J’ai rencontré Jessica de Diogène en 2010. C’était au McDo coin Saint-Laurent/ Notre-Dame, près du palais de justice. Je voulais qu’on s’assoie près de la porte, parce que j’avais dû laisser mon chariot plein de canettes sur le trottoir. Au début, je ne leur faisais pas vraiment confiance. Je ne leur disais pas tout. Ils m’ont trouvé un logement avec Chez Soi. J’suis resté là pendant 1 an. Le concierge n’était pas un cadeau ! Je me suis retrouvé dehors : j’avais pas payé mon loyer, je buvais encore à l’époque et ça allait pas bien dans ma tête, j’avais arrêté mes médicaments. J’suis retourné à la rue, à OBM.

Ma sœur a appelé Diogène, ils m’ont repris dans leur programme. Ils m’ont relogé et ça a marché. Ça fait 7 ans maintenant que je suis en HLM : ça se passe bien, j’ai un bel appart. Je joue au bowling 3 fois par semaine dans deux ligues. Je ne reçois plus les services de Diogène depuis 4-5 ans. Mais on reste toujours proches ! Si j’avais pas eu l’aide de Diogène, pour me trouver un appartement, en payer une partie… je ne sais pas où je serais. Je pense que je ne serais jamais sorti de la rue si vous n’aviez pas fait ça. Je suis content aussi d’avoir arrêté de fumer et de boire.

L’autre fois, ma sœur Gisèle m’a servi un verre de whisky à l’érable, tabarnouche que c’était bon. Ah, c’était bon. Rendu chez nous, je suis allé à la Commission des liqueurs, je suis allé m’en acheter une bouteille. Ça m’a pris 4 jours pour le boire. Là, j’ai arrêté, je n’en ai pas racheté tout suite. Quand j’en ai racheté une autre bouteille, ça m’a pris 2 mois la boire. Après ça, j’ai dit : « c’est fini ! » J’ai décidé que je ne buvais plus, j’avais pas d’argent. J’ai été habitué des années sans boire. Toutes les années que j’allais coucher à OBM…pas question que je boive et que je retourne là-bas.

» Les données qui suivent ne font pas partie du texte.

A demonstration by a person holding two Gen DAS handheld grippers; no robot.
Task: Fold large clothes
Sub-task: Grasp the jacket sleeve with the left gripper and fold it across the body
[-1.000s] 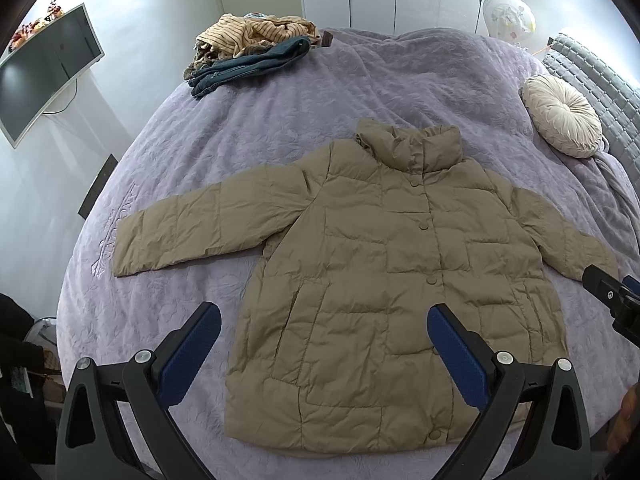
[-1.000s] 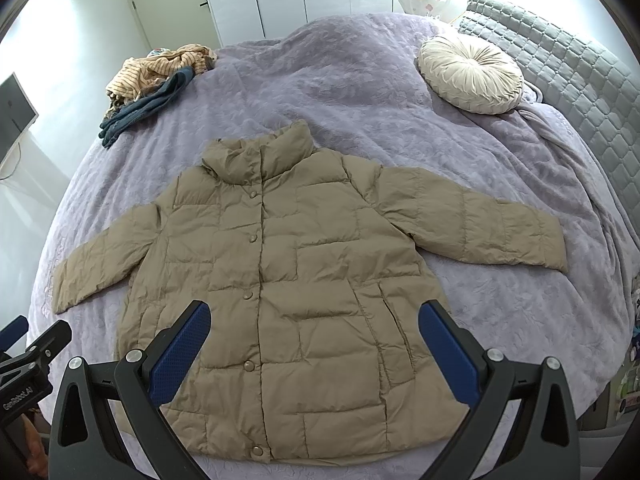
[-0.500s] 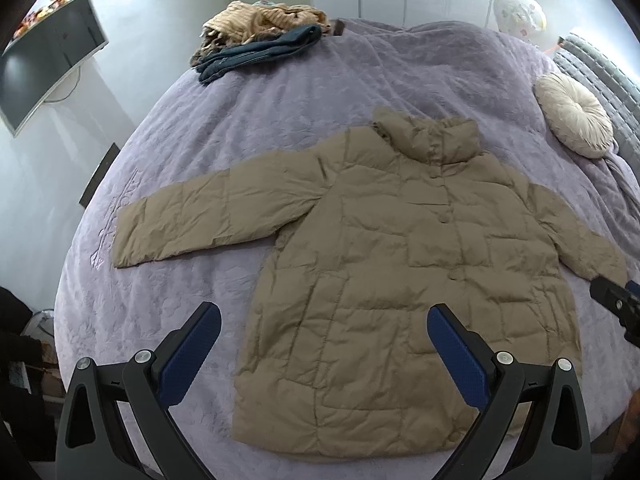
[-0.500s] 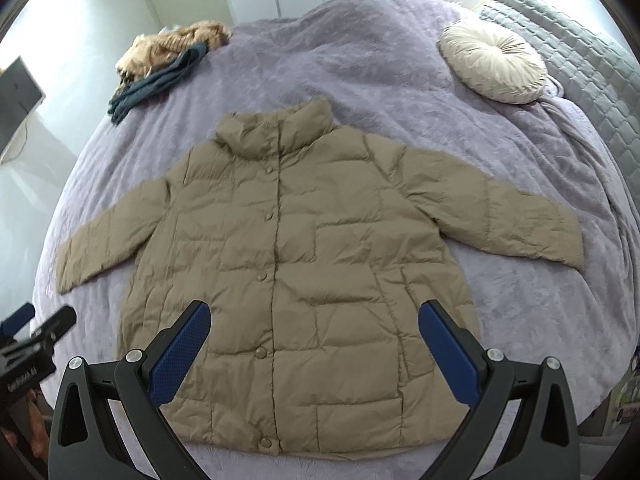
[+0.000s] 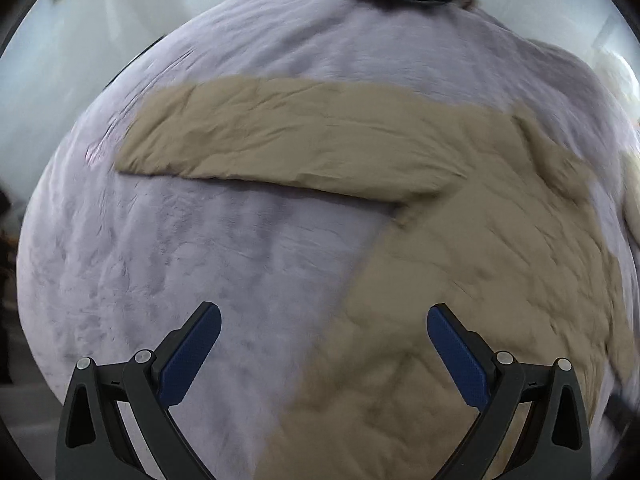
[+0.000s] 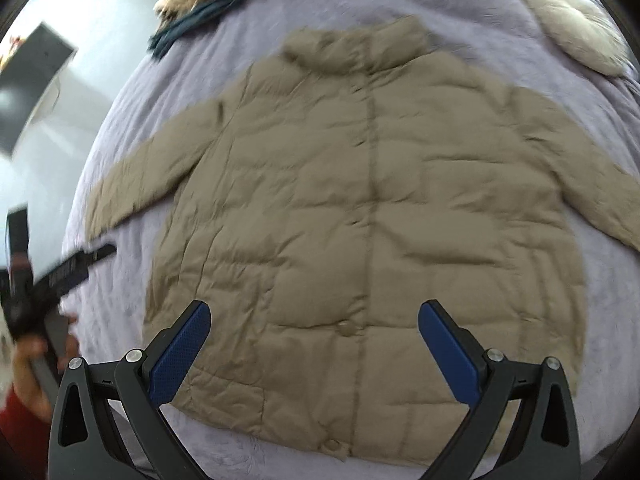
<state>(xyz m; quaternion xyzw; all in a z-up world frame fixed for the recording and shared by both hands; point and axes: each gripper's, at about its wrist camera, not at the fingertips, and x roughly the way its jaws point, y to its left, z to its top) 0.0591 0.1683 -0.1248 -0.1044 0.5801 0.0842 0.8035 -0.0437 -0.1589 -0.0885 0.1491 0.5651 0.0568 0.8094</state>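
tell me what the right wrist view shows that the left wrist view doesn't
Only the right wrist view shows the jacket's collar, its button line, the round cushion, the dark screen and the left claw in a hand. Only the left wrist view shows one sleeve close up, stretched across the bedspread. Both show the tan jacket, the purple bedspread, the clothes pile and open claws.

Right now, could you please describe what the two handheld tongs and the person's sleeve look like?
Both the left tongs and the right tongs have black angular frames with silver screws and blue textured pads. From the right wrist view, the left one's black body bears white lettering, too blurred to read. The hand holding it wears a red sleeve.
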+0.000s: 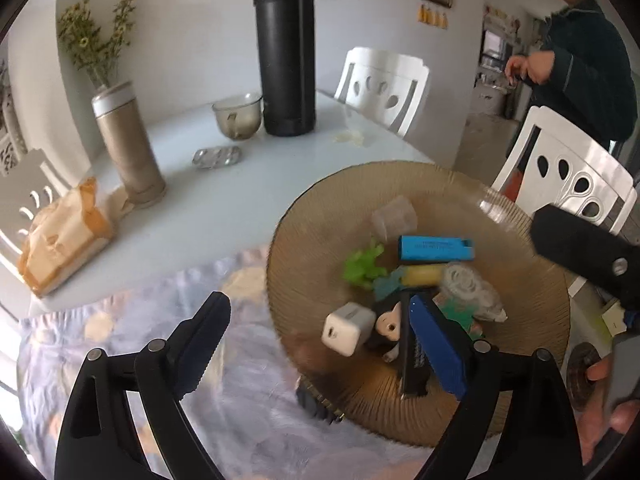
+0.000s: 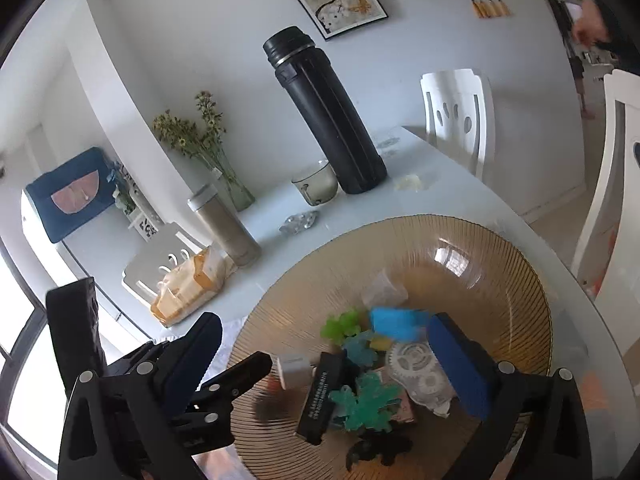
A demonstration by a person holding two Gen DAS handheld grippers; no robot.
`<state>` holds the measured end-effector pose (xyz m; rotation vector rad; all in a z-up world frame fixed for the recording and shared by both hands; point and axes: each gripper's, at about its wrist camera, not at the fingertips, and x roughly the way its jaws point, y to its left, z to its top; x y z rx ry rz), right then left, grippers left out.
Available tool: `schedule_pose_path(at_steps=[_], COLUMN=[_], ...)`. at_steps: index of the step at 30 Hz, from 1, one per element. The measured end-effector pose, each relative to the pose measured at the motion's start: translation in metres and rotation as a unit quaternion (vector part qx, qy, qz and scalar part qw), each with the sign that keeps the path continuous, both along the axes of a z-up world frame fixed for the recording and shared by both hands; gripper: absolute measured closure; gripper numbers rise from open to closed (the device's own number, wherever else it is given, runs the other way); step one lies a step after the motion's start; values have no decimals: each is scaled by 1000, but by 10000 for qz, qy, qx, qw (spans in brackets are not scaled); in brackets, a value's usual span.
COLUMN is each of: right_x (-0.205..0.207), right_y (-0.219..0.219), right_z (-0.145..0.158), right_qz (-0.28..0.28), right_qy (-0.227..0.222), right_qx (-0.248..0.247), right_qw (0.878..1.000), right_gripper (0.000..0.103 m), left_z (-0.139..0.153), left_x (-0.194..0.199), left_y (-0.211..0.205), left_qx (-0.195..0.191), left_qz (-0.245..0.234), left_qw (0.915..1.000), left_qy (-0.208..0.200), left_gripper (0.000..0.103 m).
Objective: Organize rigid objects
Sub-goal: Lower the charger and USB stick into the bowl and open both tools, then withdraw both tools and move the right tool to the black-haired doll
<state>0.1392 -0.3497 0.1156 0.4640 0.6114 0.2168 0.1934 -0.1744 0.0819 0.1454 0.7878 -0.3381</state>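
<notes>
An amber ribbed glass bowl holds several small items: a blue lighter, a white charger cube, a black stick, a green leaf toy, a teal leaf toy, a clear tape dispenser and a clear cup. My left gripper is open and empty, its right finger over the bowl. My right gripper is open and empty above the bowl.
A tall black thermos, a glass cup, a beige tumbler, a blister pack and a tissue pack stand on the white table. White chairs and a person are behind.
</notes>
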Motion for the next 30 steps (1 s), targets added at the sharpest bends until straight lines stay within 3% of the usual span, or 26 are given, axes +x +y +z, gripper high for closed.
schedule_pose_path(at_steps=[7,10,17,21,25,30], right_x=[-16,-26,-53,-67,-68,-55], right_y=[23,40,95,126,158,172], right_z=[26,36,30,8,-22,-52], right_qz=[69,120,407,596,743,316], right_qy=[-140,-196,-135,-17,247,615], right_qx=[52,132,145,63,-222,-444], right_qw=[9999,9996,9990,9982,9967,9966], right_gripper=[0,0,0,0,0,0], left_z=[29,42,50,29,-2,-37], left_x=[-16,-29,-74,-110,-136,-164], left_y=[39,68,143,173,191,197], left_qx=[-189,-226,-321,-202,-291,-510], left_qz=[328,729,1341,1643,1617,1457], left_qw=[9992,9969,9903,9861,9864,9873], left_qy=[-107,-163,-192,-172,95,371], left_gripper=[12,12,12,12,12,12])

Donc y’a quelque chose de bon qui est ressorti de ça. Dans mon malheur, il y a sorti quelque chose de bien. Vous autres, vous m’avez vu dans le temps que j’étais f lyé pas mal. Pis là… ça fait toute une différence ! Oui, je suis bien là. 

Lors de la soirée de notre 35e anniversaire, la conteuse professionnelle Lucie Bisson nous a transporté·es dans l’univers de Gaston.